Cancer occurs when human cells move and multiply inappropriately. Within cells, a process called phosphorylation serves as an on/off switch for a number of cellular processes that can be involved in cancer, including metabolism, transcription, configuration, movement, cell death and differentiation. This process is controlled by a group of enzymes called protein kinases that -- working together and separately -- modify the structure of proteins, changing them and allowing them to control cellular processes.
One of the challenges to understanding the actions and interactions of kinases within cells has been that the mechanisms scientists used to control the enzymes were not specific, often affecting more than one pathway within the cell.
In a paper published June 27 in the journal Nature Biotechnology, Klaus Hahn, PhD, who is the Thurman Professor of Pharmacology at the University of North Carolina at Chapel Hill and a member of UNC Lineberger Comprehensive Cancer Center, describes a new technique called engineered allosteric regulation, which provides a new tool for scientists who study the interactions of proteins within living cells.
"Engineered allosteric regulation is a new method that provides precise control of kinase activity in living cells," said Hahn.
"We can now take the kinase of choice and precisely control the 'on/off' switch, thereby seeing what they are doing and how they control cell function. The technology has exciting applications in basic research, since kinases are the central regulators of almost every cellular process. The ability to precisely control the state and timing of kinase action within cells opens the door to a broad range of new scientific insights," he added.

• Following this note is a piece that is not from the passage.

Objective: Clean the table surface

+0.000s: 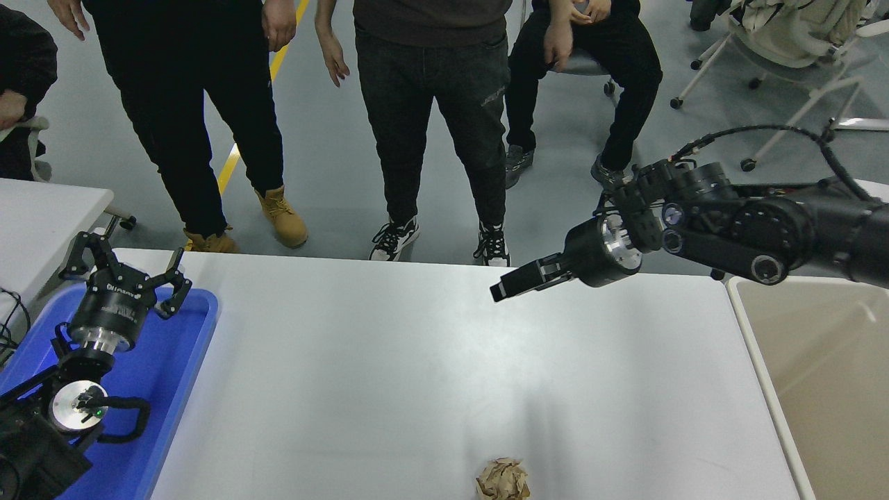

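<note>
The white table surface [417,361] fills the middle of the head view. A crumpled brown paper ball [502,480] lies on it at the near edge, right of centre. My right gripper [505,286] hangs above the table's far edge, pointing left and down, well beyond the paper ball and holding nothing. It is seen side-on. My left gripper [125,272] is parked open and empty over the blue tray [173,361] at the lower left.
A beige bin [826,375] stands against the table's right end. A smaller white table [42,215] is at the left. Several people stand or sit at the far side, their legs [430,139] close to the table's far edge.
</note>
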Controlling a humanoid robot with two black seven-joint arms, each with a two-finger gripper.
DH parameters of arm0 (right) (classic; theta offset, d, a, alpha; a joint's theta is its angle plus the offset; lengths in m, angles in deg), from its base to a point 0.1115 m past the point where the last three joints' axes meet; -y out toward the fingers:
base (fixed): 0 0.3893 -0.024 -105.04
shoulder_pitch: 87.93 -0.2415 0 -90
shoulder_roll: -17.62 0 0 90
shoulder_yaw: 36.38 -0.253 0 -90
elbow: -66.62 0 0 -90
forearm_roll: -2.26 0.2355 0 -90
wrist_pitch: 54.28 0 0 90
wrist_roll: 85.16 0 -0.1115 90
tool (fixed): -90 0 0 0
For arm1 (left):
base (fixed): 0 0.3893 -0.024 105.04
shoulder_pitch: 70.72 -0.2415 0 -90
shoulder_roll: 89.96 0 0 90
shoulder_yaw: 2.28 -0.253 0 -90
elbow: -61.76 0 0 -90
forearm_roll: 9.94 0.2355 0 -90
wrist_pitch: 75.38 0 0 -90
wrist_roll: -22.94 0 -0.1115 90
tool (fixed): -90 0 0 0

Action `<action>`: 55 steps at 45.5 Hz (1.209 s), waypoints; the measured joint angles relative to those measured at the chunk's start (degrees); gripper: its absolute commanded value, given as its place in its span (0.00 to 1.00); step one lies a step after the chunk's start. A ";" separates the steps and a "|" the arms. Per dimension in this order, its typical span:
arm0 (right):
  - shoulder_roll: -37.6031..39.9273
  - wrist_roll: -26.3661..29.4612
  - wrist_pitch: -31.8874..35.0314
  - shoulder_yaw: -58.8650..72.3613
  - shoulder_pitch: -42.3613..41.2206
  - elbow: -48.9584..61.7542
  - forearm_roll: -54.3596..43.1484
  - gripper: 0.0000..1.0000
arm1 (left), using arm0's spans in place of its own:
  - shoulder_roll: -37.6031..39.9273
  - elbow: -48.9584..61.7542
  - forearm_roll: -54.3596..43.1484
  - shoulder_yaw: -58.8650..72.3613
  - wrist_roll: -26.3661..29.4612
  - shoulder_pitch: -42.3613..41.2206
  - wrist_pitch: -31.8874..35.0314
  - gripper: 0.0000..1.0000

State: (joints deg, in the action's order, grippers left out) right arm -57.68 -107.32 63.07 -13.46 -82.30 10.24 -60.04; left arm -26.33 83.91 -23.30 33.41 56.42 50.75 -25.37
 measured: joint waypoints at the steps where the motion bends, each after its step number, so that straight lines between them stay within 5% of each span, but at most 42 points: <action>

"This ingenious method offers a powerful new approach for dissecting the diverse functions of kinases in living cells," said James Deatherage, PhD, who oversees cell biology grants at the NIH's National Institute of General Medical Sciences. "The capacity to precisely control the activity of this important class of proteins in living cells is a transformational advance in our ability to understand their roles in normal processes like cell growth and development, as well as their part in triggering diseases like cancer."
Hahn explains that the mechanism of engineered allosteric regulation can be compared to the wheels on a car. A small part of each kinase molecule is key to its action within the cell. Attaching a protein engineered by Andrei Karginov to this part of the kinase causes the molecule to vibrate, keeping it from working well enough to control the cell just as loose bolts on a car wheel will keep the vehicle from moving forward effectively.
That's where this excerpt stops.